Caring for adults with disabilities can take toll on parents' health

Editor's note: This is Part 2 of "Caregivers Crisis: When help isn't enough for parents of disabled adults," a three part series. Part 1 | Part 3

“I'm not going.” “I don't feel well.” “I'm sorry.” “I love you.”

Patricia Fisher hears these words repeatedly from her son, Christopher Lumb, 30.

She hears them when she wakes him before 6 a.m.; when she calls from work, checking whether he's moved from his bed or whether depression has again gotten the best of him; when he's at the dinner table, hardly touching his meal. Whenever they're together.

But other times, he'll smile, strike a pose, flex his biceps - becoming the Chris of five years ago again.

He's in there.

These moments remind Fisher about the battle she is fighting, the one she pledged never to give up when she shunned the advice of the doctor who told her - in 1986 - to send her second child, born with Down syndrome, to live in an institution.

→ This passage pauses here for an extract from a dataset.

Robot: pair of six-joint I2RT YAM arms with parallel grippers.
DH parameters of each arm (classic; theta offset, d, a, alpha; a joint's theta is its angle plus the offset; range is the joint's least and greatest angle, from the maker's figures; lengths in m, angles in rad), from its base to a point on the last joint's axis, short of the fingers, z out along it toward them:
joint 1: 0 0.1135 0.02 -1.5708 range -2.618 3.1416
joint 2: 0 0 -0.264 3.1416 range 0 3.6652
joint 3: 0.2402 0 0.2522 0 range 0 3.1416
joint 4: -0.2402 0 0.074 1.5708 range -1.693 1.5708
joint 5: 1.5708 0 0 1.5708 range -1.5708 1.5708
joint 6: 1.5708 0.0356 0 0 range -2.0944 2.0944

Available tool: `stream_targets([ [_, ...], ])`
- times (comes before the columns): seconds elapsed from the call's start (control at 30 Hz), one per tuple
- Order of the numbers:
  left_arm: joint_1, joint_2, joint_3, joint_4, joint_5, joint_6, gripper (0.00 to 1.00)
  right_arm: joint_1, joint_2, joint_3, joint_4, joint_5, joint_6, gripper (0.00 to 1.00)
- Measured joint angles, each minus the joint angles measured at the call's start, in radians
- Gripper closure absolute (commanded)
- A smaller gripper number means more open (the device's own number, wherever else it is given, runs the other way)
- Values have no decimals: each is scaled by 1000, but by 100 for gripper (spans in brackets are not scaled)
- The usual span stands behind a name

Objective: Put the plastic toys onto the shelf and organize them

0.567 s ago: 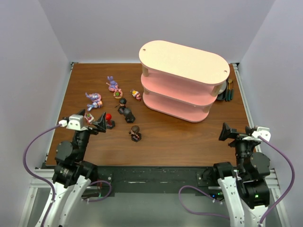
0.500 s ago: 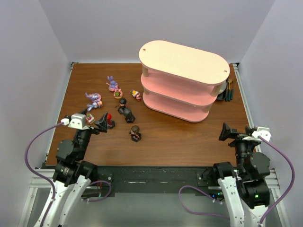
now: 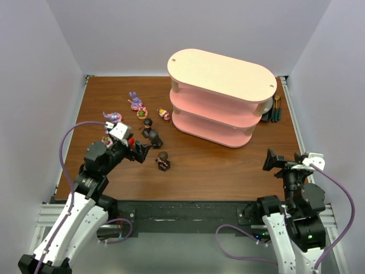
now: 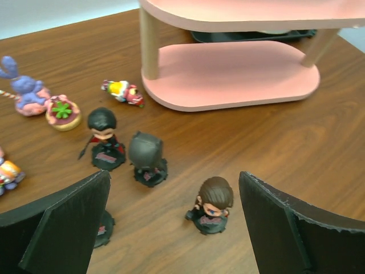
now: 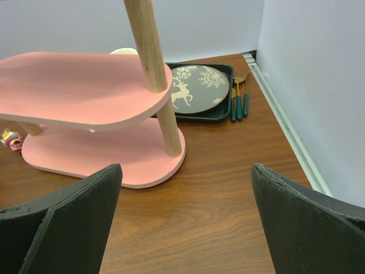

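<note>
My left fingers and right fingers spread empty, nothing shelved yet: small plastic figurine toys all sit at 9 o'clock of the pink-and-cream three-tier shelf

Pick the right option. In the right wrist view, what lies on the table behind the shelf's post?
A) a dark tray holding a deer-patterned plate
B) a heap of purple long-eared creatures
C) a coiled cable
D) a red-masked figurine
A: a dark tray holding a deer-patterned plate sits on the table behind the shelf, with teal-handled utensils beside it.
</note>
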Motion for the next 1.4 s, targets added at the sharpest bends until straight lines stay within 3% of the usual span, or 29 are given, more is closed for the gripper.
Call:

Fisher, 57, never has doubted her decision. But 30 years later, her son's needs have changed and so has her capacity to care for him by herself. Facing unexplained heart trouble that's sent her to the hospital twice this year, Fisher wants Chris to move into a group home with other men with disabilities, where she thinks he'll thrive.

But that decision, once made, isn't easy to carry out.

Battles, victories

Wait list

Chris is among 8,327 people with disabilities in Illinois waiting for residential placement. Another 10,344 are on the state's main waiting list to get other forms of help.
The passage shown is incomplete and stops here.